• **PROBLEM TO SOLVE**
Tally up how many lines in the listing below contain the string "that", and give only the total.

• **DATA EXCERPT**
☆ ☆ ☆ ☆
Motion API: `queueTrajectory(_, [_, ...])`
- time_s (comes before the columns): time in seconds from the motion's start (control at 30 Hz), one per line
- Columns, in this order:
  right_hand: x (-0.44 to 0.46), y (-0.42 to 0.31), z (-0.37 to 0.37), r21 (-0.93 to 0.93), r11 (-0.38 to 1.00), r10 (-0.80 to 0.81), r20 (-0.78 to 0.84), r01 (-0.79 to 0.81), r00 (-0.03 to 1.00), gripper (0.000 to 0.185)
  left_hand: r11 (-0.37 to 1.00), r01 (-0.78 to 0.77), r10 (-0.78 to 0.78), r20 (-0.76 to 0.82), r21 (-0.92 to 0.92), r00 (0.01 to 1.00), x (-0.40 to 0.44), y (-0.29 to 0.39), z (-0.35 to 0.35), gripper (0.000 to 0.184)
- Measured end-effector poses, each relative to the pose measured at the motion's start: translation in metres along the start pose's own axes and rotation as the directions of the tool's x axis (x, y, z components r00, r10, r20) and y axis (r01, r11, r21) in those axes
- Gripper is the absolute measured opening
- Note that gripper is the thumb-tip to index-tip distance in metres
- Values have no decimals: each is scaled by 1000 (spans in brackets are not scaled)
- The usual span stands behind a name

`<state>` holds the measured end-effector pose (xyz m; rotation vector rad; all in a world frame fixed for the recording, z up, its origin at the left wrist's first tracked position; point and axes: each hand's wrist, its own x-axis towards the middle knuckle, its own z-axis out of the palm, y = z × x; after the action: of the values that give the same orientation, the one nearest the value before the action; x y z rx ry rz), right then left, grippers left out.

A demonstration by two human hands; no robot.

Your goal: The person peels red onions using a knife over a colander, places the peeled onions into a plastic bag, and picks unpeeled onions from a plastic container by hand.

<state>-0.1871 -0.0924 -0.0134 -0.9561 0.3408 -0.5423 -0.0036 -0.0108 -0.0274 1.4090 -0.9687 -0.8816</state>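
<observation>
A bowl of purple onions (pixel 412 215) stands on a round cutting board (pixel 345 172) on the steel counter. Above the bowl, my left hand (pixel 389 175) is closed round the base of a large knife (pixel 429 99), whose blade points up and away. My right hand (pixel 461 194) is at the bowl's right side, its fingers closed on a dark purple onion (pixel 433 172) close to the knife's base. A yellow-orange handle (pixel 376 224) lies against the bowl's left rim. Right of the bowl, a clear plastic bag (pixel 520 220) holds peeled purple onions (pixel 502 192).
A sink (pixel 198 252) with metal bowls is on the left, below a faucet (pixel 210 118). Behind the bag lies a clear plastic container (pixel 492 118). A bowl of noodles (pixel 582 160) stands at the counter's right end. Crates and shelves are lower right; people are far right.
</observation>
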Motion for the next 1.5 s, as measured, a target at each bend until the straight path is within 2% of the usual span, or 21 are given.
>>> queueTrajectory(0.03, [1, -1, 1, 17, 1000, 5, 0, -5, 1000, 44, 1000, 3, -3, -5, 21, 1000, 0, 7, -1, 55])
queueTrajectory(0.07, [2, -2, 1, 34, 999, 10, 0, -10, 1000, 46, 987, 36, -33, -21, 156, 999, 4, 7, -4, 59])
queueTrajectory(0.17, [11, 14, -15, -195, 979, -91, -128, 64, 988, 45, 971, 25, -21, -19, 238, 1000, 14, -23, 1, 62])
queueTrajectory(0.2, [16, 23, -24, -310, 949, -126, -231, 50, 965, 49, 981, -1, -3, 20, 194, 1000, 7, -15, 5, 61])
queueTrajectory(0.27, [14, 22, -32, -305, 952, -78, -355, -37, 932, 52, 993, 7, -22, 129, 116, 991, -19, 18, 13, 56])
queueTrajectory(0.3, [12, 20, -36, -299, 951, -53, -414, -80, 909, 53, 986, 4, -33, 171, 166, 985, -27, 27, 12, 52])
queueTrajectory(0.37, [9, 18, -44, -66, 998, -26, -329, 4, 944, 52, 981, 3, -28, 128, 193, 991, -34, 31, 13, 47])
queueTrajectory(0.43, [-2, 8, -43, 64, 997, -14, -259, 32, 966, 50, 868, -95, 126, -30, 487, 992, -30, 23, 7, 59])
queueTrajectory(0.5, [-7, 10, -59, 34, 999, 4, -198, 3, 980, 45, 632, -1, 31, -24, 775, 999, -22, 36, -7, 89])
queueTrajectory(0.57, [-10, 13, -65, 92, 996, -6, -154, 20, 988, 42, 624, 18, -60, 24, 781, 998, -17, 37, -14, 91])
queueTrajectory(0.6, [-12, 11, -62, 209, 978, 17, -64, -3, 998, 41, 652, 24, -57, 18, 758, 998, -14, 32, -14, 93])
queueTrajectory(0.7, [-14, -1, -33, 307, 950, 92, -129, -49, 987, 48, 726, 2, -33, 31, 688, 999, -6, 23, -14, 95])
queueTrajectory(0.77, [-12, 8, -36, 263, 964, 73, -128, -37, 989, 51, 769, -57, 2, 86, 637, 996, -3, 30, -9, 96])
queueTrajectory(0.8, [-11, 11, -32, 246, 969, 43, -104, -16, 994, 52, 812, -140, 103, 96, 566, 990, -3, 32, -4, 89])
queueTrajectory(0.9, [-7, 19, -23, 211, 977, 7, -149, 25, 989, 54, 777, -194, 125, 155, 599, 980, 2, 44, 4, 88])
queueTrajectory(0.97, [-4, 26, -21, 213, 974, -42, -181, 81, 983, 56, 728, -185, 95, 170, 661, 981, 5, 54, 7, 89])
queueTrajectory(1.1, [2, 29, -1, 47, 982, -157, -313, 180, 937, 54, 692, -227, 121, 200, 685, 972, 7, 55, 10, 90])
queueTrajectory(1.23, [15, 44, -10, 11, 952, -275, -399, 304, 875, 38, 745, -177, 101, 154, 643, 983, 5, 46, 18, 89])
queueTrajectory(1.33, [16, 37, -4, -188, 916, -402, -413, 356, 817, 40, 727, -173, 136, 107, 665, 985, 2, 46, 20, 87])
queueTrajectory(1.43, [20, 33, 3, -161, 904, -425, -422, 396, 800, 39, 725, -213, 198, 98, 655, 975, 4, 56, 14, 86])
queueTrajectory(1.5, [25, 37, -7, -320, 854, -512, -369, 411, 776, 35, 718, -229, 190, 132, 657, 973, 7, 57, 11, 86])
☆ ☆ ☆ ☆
• **TASK RESPONSE**
2